Dalam rekaman tersebut terlihat lantai dapur tergenang air yang diduga bercampur limbah makanan dari saluran di samping dapur.

Dugaan kelalaian itu berdampak pada kualitas makanan yang dikirim ke sekolah, termasuk SMPN 3 Cibadak dan SDN 1 Asem. Di SMPN 3, ratusan porsi makanan akhirnya tidak dikonsumsi karena tercium bau asam yang tidak wajar. Guru SMPN 3 Cibadak, Nurohmah, menyebut pihak sekolah langsung mengembalikan makanan karena khawatir siswa keracunan.

Situasi serupa juga terjadi di SDN 1 Asem. Sebagian siswa sudah sempat mencicipi hidangan yang dinilai berbau dan berasa tidak normal, terutama pada bagian sayuran. Menurut petugas sekolah, Hamid, dari lebih dari 300 porsi makanan yang dikirim, banyak yang tidak habis dimakan karena baunya tak sedap.

Pengelola dapur MBG Asem, Atim Affandi, mengakui insiden tersebut dipicu genangan air akibat selokan mampet setelah hujan deras. Ia menegaskan masalah sudah diperbaiki dan makanan yang bermasalah langsung diganti agar tidak menimbulkan dampak kesehatan bagi siswa.

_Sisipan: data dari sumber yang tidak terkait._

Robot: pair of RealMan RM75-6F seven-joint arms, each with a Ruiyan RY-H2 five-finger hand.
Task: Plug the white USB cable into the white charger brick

Koordinator Wilayah SPPG Kabupaten Lebak, Asep Royani, mengakui bahwa dapur MBG di Desa Asem memang belum sepenuhnya memenuhi standar teknis dan higienis. Ia memastikan evaluasi dan pengawasan akan terus diperketat demi menjamin keselamatan siswa penerima manfaat program MBG.

Kasus ini semakin menambah panjang daftar masalah MBG yang belakangan dilanda insiden keracunan massal. Data Badan Gizi Nasional (BGN) per 22 September 2025 mencatat sebanyak 4.711 orang terdampak di seluruh Indonesia. Rinciannya, 1.281 orang di Sumatra, 2.606 orang di Jawa, serta 824 orang di Kalimantan, Sulawesi, dan wilayah timur Indonesia.

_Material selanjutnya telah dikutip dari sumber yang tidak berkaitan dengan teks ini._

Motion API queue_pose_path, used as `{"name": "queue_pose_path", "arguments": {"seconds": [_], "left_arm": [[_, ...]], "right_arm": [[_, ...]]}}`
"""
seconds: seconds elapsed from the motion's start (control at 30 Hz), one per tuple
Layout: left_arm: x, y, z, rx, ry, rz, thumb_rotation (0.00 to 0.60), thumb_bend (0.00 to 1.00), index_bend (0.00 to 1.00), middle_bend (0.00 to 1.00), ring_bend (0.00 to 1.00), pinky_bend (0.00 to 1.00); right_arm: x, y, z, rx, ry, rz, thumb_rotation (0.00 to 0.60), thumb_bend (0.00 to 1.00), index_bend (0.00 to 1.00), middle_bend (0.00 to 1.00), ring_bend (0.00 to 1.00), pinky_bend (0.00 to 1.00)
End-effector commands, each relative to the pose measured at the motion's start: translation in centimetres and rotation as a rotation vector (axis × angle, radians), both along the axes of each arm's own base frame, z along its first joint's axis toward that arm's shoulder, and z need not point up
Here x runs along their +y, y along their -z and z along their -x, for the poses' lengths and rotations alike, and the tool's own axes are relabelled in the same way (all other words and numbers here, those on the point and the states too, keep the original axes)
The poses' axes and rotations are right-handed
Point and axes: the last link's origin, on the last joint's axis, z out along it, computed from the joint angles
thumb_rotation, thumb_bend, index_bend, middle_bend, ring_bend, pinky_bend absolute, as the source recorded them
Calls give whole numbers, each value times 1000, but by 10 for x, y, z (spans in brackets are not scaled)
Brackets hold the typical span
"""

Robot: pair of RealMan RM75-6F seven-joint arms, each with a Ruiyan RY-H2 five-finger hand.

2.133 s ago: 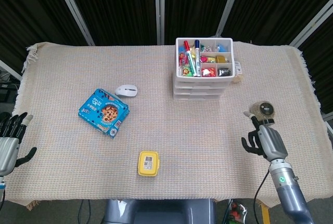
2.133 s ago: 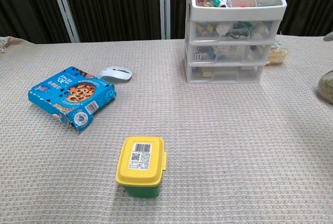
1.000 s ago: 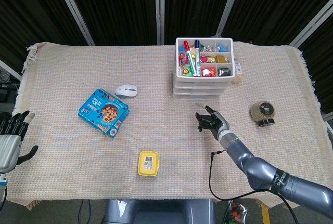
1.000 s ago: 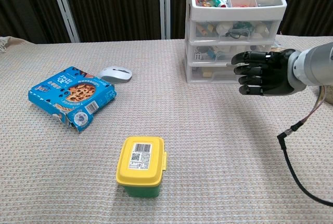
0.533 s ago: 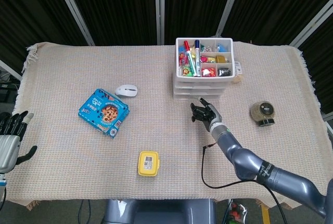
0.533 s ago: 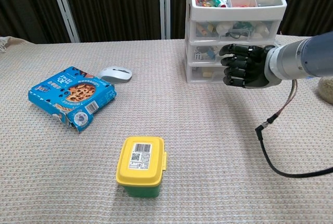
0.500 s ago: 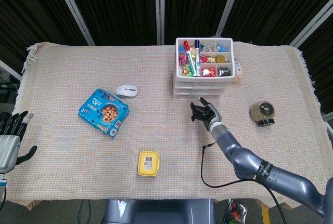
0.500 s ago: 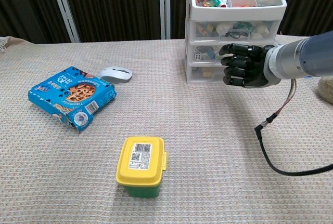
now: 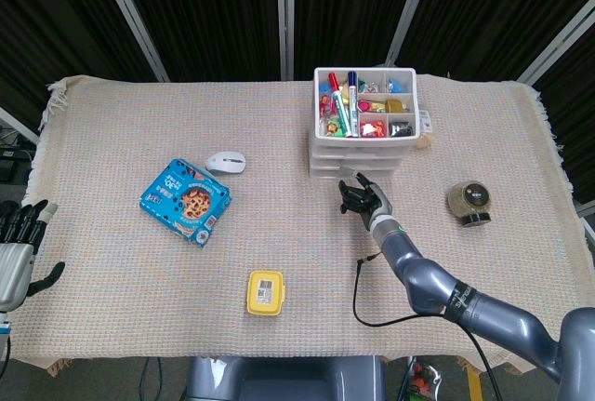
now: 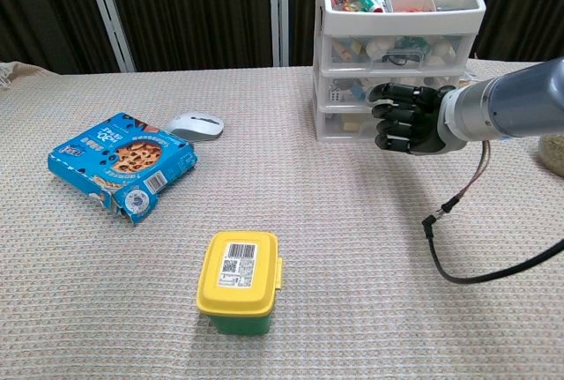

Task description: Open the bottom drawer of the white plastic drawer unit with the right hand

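The white plastic drawer unit [image 9: 358, 152] [image 10: 398, 49] stands at the back of the table, right of centre, with three closed clear drawers and a top tray of pens and small items. My right hand [image 9: 363, 196] [image 10: 406, 119] hovers just in front of the bottom drawer [image 10: 352, 123], fingers spread and pointing at its front, holding nothing. Whether the fingertips touch the drawer is unclear. My left hand [image 9: 17, 245] hangs open at the table's left edge, fingers apart, empty.
A blue cookie box [image 9: 185, 201] [image 10: 121, 162] and a white mouse [image 9: 226, 162] [image 10: 194, 124] lie on the left. A yellow-lidded container [image 9: 265, 291] [image 10: 239, 281] sits near the front. A round speckled object [image 9: 470, 201] stands right. A black cable [image 10: 458, 239] trails from my right arm.
My right hand swung in from the table's right edge to the front of the drawer unit and has crept slightly closer to the bottom drawer. The left hand stayed put.
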Motion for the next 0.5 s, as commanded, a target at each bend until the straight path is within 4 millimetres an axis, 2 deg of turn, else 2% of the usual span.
{"name": "queue_pose_path", "arguments": {"seconds": [0.03, 0.5], "left_arm": [[0, 0, 0, -1, 0, 0, 600, 320, 0, 0, 0, 0], [0, 0, 0, -2, 0, 1, 600, 320, 0, 0, 0, 0]], "right_arm": [[-1, 3, 3, 0, 13, -4, 600, 453, 251, 853, 875, 750], [-8, 7, 6, -11, 23, 13, 600, 453, 257, 853, 875, 749]]}}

Dari total 45 kasus, yang tertinggi terjadi di SPPG Coblong, Kota Bandung dengan 320 korban, serta SPPG Banggai, Kepulauan Tingangkung, dengan 339 korban. Menyikapi hal itu, BGN telah menutup 20 SPPG sejak 14 September 2025 di berbagai daerah, termasuk Bandung Barat, Garut, Tasikmalaya, Banggai, hingga wilayah Indonesia timur.

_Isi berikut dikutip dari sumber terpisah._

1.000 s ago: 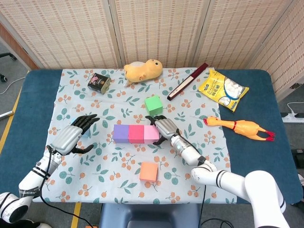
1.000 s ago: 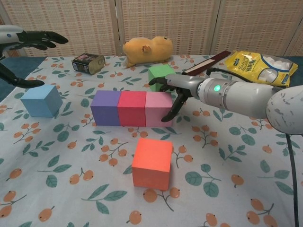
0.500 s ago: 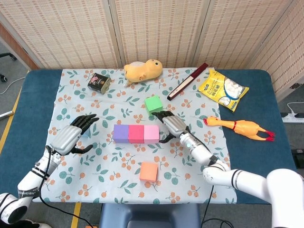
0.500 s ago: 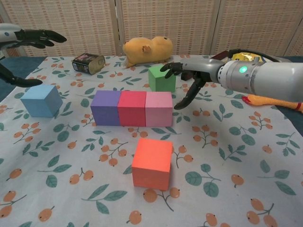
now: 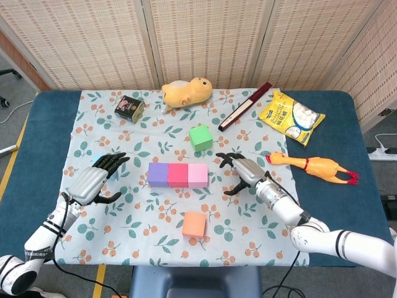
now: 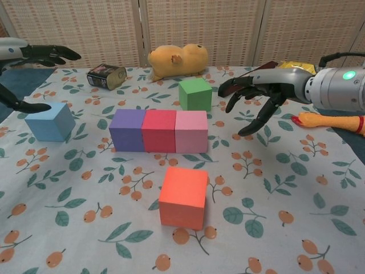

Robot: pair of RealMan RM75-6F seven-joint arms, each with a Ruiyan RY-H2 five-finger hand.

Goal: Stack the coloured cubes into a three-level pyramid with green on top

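1. Base row, landmark: purple cube point(image 6: 126, 130), red cube point(image 6: 159, 131) and pink cube point(image 6: 191, 132), touching side by side on the floral cloth point(image 5: 260, 214).
2. Green cube point(image 6: 195, 93): behind the row's pink end, apart.
3. Orange cube point(image 6: 183, 197): in front of the row.
4. Blue cube point(image 6: 50, 121): left of the row.
5. Right hand point(image 6: 259, 97): right of the pink cube, fingers spread, holding nothing.
6. Left hand point(image 5: 94, 180): over the blue cube, fingers apart, empty.

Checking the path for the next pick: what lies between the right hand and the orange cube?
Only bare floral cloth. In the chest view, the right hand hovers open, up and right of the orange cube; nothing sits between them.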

Wakil Kepala BGN, Nanik S. Deyang, menegaskan penutupan dilakukan karena ada SPPG yang tidak memiliki sertifikasi laik higiene dan sanitasi (SLHS) serta terbukti menimbulkan kasus keracunan. Ia menambahkan, langkah tegas ini diambil demi keselamatan siswa sekaligus memperbaiki standar pelaksanaan program MBG.